# The task
Give back exactly the lines that run from the beginning of the entries to the line containing "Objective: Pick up", both included, and nothing else.

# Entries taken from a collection
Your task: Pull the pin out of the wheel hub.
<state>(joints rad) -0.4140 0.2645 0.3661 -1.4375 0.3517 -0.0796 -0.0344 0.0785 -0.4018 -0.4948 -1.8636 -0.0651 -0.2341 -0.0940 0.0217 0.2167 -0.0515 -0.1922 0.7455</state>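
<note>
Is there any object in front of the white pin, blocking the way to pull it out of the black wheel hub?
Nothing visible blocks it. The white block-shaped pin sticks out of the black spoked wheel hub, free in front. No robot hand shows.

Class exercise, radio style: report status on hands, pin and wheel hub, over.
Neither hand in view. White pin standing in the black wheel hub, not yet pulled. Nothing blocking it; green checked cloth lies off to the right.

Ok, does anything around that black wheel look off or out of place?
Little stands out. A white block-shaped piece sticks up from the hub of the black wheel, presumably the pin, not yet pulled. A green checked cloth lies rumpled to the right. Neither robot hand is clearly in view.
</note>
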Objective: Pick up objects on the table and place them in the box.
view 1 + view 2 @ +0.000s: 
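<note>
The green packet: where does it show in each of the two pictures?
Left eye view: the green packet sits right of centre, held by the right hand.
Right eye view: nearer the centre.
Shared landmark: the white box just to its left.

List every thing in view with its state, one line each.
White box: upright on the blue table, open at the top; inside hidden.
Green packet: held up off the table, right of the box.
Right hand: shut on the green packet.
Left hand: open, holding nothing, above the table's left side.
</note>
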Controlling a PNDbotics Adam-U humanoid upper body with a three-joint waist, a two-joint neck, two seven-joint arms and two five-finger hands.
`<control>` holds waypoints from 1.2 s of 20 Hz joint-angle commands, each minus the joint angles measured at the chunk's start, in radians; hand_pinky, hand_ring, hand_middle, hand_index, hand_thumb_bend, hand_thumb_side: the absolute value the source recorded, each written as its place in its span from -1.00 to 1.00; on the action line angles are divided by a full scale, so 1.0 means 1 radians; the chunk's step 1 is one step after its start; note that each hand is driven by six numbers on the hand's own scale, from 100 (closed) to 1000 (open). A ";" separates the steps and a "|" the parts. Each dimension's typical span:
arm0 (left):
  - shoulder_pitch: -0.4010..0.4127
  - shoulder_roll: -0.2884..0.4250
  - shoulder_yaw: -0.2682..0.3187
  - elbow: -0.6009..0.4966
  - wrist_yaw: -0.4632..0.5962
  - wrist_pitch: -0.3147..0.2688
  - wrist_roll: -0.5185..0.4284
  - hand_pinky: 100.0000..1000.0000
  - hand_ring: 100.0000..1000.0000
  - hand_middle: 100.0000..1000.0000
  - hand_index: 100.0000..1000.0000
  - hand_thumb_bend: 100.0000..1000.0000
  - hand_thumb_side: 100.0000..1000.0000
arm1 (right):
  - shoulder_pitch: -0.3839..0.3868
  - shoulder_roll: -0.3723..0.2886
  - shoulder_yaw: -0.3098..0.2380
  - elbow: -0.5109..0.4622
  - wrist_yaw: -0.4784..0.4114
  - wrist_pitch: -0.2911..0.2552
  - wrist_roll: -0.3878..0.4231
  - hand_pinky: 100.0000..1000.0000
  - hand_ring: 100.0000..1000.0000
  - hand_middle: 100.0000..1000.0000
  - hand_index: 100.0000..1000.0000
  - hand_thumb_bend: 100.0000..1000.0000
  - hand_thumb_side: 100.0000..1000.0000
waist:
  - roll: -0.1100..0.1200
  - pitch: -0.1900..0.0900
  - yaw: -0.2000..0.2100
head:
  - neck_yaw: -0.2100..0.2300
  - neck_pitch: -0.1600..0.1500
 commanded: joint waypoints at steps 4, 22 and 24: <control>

# Answer to this exercise
Your task: Pull the pin out of the wheel hub.
<state>(joints rad) -0.4140 0.2645 0.3661 -1.4375 0.3517 -0.0796 -0.0344 0.0785 -0.4018 -0.4948 -1.8636 -0.0651 -0.2341 -0.0940 0.0217 0.2167 -0.0515 -0.1922 0.7455</state>
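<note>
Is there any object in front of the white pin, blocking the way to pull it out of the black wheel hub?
Nothing visible blocks it. The white block-shaped pin sticks out of the black spoked wheel hub, free in front. No robot hand shows.

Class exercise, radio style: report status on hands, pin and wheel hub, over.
Neither hand in view. White pin standing in the black wheel hub, not yet pulled. Nothing blocking it; green checked cloth lies off to the right.

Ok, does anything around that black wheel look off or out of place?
Little stands out. A white block-shaped piece sticks up from the hub of the black wheel, presumably the pin, not yet pulled. A green checked cloth lies rumpled to the right. Neither robot hand is clearly in view.
</note>
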Objective: Pick up objects on the table and place them in the box.

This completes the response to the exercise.